So if somebody adds a test to a file and suddenly a file goes from 12 minutes to like…well, hopefully, they added more than one test. [laughs] But let’s say it goes from 10 minutes to 15 minutes; we don’t want to have to manage that and understand that there’s a tentpole. We just want to be able to divvy out all the examples and then have a queue approach.

That’s probably going to be MVP two of this, but we’re still waiting that out. But it’s just been really interesting to realize that scaling horizontally really only takes you so far. Like, we’ve added one machine, maybe one more, so then we’ll have three total. And then it’s like, okay, that’s great, but now we need to actually address this other bigger problem.

CHRIS: I know we’ve talked about this in previous episodes, but I’m super interested to hear as you progress into the queue approach because that’s something that’s been top of mind for me for a while. I don’t know if we’ve talked about it before specifically, but Knapsack Pro is the one thing that I’m available as a service that does this. Do you have other tools that you’re looking at for that, or is this still in the exploratory phase?

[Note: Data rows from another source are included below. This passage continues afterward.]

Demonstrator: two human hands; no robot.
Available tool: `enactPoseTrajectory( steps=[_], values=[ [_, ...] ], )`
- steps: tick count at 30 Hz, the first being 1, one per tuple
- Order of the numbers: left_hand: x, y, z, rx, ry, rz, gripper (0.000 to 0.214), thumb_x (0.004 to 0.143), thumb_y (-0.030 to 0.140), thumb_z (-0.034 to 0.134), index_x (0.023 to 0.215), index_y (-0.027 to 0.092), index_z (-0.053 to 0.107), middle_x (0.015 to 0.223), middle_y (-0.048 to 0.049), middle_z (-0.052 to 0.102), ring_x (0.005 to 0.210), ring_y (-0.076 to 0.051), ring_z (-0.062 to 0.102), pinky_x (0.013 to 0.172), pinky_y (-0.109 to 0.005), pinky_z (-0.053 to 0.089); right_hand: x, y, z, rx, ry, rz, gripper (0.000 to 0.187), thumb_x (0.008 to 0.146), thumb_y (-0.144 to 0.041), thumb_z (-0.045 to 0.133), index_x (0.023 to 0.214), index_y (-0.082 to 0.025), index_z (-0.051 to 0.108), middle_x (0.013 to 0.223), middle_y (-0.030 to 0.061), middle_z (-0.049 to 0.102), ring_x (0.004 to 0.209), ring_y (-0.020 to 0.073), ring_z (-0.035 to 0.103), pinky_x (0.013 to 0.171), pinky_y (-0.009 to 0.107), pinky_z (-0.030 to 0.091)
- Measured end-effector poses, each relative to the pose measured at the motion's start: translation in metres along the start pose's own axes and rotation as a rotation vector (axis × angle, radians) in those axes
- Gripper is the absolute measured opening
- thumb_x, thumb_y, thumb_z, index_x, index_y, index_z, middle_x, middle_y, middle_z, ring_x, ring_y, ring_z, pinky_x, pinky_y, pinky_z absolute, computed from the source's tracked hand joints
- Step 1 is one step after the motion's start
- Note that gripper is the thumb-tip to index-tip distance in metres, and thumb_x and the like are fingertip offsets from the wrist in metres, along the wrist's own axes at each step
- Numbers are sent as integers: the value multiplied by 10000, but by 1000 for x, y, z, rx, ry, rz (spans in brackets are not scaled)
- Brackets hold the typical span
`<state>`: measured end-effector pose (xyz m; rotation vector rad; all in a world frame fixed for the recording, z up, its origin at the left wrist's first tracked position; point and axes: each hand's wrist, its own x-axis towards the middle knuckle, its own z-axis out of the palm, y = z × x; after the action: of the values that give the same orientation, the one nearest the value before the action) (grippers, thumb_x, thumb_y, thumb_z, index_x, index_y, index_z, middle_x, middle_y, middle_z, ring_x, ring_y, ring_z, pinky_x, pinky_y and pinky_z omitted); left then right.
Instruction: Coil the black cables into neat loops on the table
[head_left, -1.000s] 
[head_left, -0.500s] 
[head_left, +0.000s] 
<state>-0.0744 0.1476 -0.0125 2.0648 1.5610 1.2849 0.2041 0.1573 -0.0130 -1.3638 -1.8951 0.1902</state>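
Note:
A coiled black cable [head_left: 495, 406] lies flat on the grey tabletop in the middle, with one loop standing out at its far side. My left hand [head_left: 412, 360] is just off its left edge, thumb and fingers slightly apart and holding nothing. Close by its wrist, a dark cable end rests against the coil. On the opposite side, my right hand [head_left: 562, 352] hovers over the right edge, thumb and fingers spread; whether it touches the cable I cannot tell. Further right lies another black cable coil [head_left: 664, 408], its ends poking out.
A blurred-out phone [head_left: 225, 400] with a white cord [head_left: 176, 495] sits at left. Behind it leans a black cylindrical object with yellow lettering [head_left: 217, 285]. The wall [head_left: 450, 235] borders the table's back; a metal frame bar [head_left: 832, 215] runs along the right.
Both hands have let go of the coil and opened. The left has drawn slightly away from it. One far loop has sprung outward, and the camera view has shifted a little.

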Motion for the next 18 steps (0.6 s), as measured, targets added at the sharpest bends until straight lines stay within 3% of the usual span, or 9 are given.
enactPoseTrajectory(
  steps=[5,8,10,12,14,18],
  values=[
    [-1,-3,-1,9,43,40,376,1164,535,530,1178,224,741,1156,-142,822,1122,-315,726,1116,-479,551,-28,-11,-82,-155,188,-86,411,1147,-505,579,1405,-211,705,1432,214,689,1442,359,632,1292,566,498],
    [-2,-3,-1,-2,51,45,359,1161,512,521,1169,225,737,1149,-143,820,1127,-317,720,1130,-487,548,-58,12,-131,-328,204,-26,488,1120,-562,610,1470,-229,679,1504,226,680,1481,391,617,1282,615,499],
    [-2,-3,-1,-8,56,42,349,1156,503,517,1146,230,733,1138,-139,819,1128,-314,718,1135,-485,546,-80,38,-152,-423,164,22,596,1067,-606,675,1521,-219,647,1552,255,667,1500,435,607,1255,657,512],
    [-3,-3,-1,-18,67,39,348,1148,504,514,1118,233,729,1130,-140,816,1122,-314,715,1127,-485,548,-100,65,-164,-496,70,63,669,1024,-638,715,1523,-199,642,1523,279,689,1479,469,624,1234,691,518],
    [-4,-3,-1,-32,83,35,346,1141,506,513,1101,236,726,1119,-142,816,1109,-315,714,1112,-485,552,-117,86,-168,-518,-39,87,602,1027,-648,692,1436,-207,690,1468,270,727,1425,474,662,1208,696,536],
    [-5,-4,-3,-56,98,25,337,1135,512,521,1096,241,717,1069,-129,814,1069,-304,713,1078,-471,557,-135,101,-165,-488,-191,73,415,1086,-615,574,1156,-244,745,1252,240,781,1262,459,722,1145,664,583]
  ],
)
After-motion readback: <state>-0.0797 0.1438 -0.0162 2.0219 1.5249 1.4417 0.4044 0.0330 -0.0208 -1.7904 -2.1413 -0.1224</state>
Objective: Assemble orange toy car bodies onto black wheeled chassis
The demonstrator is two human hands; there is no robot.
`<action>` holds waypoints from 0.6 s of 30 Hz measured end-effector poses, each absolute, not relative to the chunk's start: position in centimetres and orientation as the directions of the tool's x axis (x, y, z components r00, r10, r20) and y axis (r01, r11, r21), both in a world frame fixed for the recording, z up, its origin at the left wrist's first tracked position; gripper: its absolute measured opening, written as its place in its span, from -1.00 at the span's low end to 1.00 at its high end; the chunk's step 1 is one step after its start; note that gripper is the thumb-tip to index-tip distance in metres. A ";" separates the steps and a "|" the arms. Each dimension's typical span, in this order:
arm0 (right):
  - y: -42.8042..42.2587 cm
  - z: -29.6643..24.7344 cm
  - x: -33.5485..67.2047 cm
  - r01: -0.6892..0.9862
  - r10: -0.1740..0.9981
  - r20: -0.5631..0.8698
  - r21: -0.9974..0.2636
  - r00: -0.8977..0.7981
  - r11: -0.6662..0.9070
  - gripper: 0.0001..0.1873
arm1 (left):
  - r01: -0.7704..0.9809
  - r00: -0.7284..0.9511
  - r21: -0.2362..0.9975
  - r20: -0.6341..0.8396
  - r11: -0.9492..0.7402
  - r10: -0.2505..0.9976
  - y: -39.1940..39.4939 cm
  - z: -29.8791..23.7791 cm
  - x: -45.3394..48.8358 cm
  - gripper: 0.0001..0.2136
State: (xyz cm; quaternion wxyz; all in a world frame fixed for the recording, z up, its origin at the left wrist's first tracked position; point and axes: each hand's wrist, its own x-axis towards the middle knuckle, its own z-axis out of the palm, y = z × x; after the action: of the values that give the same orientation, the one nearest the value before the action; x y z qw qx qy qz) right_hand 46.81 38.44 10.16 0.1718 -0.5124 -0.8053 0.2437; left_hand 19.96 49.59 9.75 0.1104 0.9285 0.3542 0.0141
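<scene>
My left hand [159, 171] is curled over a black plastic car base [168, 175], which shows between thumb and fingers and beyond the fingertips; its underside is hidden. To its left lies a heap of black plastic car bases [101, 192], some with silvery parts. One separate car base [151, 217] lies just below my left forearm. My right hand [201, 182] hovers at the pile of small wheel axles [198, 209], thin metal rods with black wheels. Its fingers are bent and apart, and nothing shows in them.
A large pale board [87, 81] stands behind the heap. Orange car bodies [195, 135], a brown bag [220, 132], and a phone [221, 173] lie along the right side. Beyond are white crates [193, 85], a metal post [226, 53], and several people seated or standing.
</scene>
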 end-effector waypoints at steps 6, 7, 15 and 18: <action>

STEPH: Knapsack is still a top contender. There’s also RSpec Queue; that’s another one that we have in mind. Unfortunately, I really wish parallel_tests let us do this, but parallel_tests just doesn’t quite offer that feature. And someone in the team, I think, even reached out to the maintainer of parallel_tests, and they were like, “Yep, you’re totally right. We’re actually more focused in making sure that this works for everybody versus has specific features.” And they gave a really nice thoughtful response, which we appreciated, so at least we could confirm that parallel_tests won’t do exactly the thing that we need. So yeah, RSpec Queue, Knapsack, I think those are the top two that I’m familiar with.

CHRIS: Gotcha. I don’t know if I’ve seen RSpec Queue before. I’m intrigued. So actually, an interesting thing happened. While I was away on vacation, one of the folks who just joined the team as one of their first steps joining the team, noticed that our CircleCI config wasn’t actually taking advantage of the parallelism that we had configured; that’s on me. I turned on parallelism and then never did anything with it, which is a complete waste.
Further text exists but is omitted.